Worst case performance:	O(n)
Best case performance:	O(n)
Average case performance:	O(n)
Worst case space complexity:	O(n) auxiliary

Smoothsort

Smoothsort is a version of Heapsort which adapts better to data which is sorted or nearly sorted. Like Heapsort, it builds a heap from the data and then moves the largest item to the end and fixes the heap. A heap is a binary tree where each parent is larger than both of its two children. It works quickly because a heap can be built and fixed quickly. The difference is in how the heap is built within the array. It's more complicated than I dare to understand, but you can find more information in the Wikipedia article and another CodeProject article, "Fastest In-Place Stable Sort", which is where the code is ported from.

The code is about 560 lines, so please download the project to see it.

Worst case performance:	O(n log n)
Best case performance:	O(n)
Average case performance:	O(n log n)
Worst case space complexity:	O(1) auxiliary

Timsort

Timsort is a hybrid sorting algorithm, derived from Merge Sort and Insertion Sort.

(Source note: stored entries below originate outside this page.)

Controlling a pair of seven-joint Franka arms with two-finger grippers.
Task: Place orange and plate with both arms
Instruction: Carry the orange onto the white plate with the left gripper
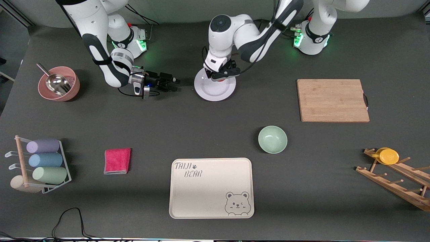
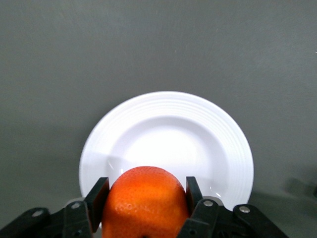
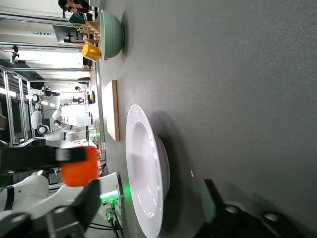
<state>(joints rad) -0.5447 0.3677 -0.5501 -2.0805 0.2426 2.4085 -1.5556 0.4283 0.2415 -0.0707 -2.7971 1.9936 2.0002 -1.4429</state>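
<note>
Left gripper point(image 1: 220, 74) clamps the orange point(image 2: 145, 201) over the plate point(image 1: 215, 88), firm, round, roll-prone, held across its middle; right gripper point(image 1: 171, 84) open beside the glossy, likely slippery, breakable plate's rim.

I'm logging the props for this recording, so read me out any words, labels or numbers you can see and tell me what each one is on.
"TAIJI BEAR", with a paw print after TAIJI: printed on the beige tray, in its corner toward the right arm's end; a winking bear face is drawn in the corner diagonally across from it.
No text shows on the plate, the orange, the cutting board or the green bowl.
</note>
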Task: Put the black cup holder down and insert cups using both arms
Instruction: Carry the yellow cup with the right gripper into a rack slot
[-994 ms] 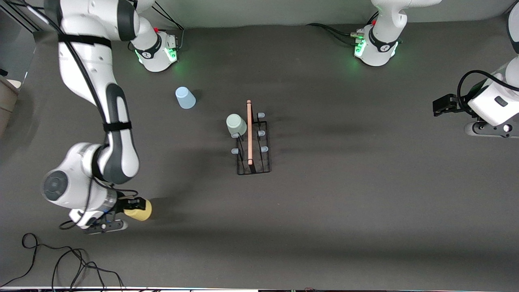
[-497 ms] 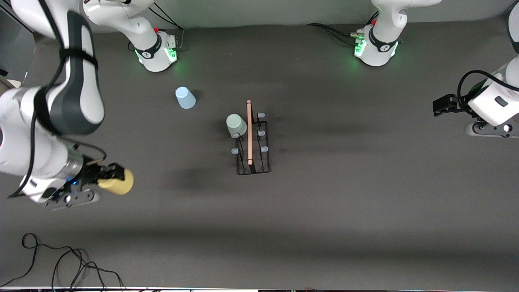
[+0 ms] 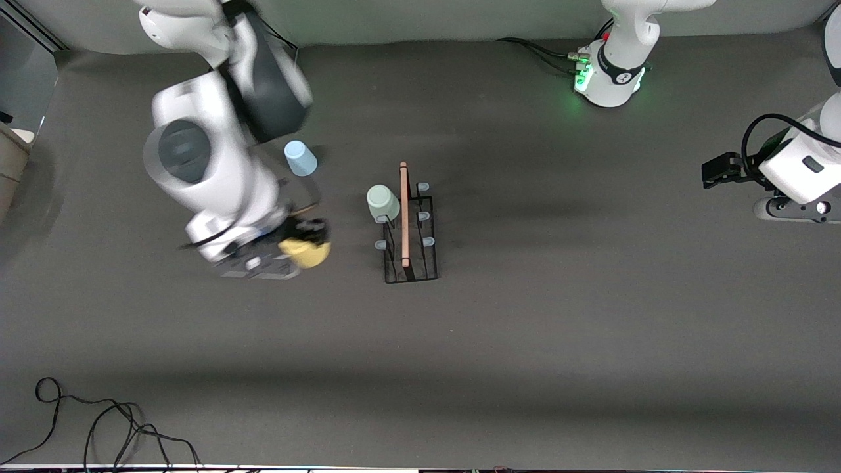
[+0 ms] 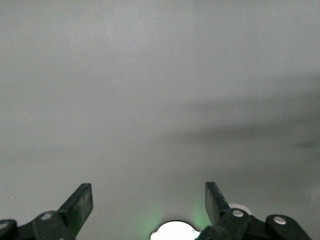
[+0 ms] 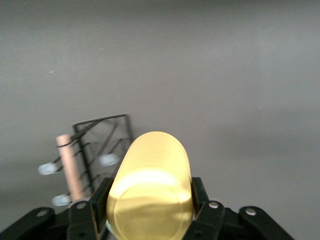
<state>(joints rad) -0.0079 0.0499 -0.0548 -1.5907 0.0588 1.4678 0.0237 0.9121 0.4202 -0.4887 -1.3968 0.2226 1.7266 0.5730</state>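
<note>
The small yellow tapered plastic cup (image 3: pixel 306 253) is gripped sideways in the right hand (image 3: pixel 303 242), at nine o'clock of the black wire cup holder (image 3: pixel 410 230), presumably for pegging. The left hand (image 4: pixel 148 209) waits, spread open.

This is a robotics lab, set up for recording manipulation trials. Two white jointed arms are bolted straight onto a broad table (image 3: pixel 591 341) covered in plain dark grey matting, their bases (image 3: pixel 610 77) glowing green. Thick cables (image 3: pixel 539 51) run from the base to the pale wall along the table's edge, and loose black wires (image 3: pixel 98 427) coil at the corner nearest the front camera. Only small test props sit on the matting.
</note>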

It's so fast that it's used in Java, Python, and Android. It's designed to work well with real-world data, which tends to have runs of ascending or descending data in it. It works by finding these runs, creating runs (sorting) where there aren't runs, and merging them together. It is also more complicated than I dare to understand, but you can find more information in the Wikipedia article and this code, which I used to create my own version. My code usually works, but it's definitely bugged, so if you can debug it, please let me know.

The code is about 826 lines, so please download the project to see it.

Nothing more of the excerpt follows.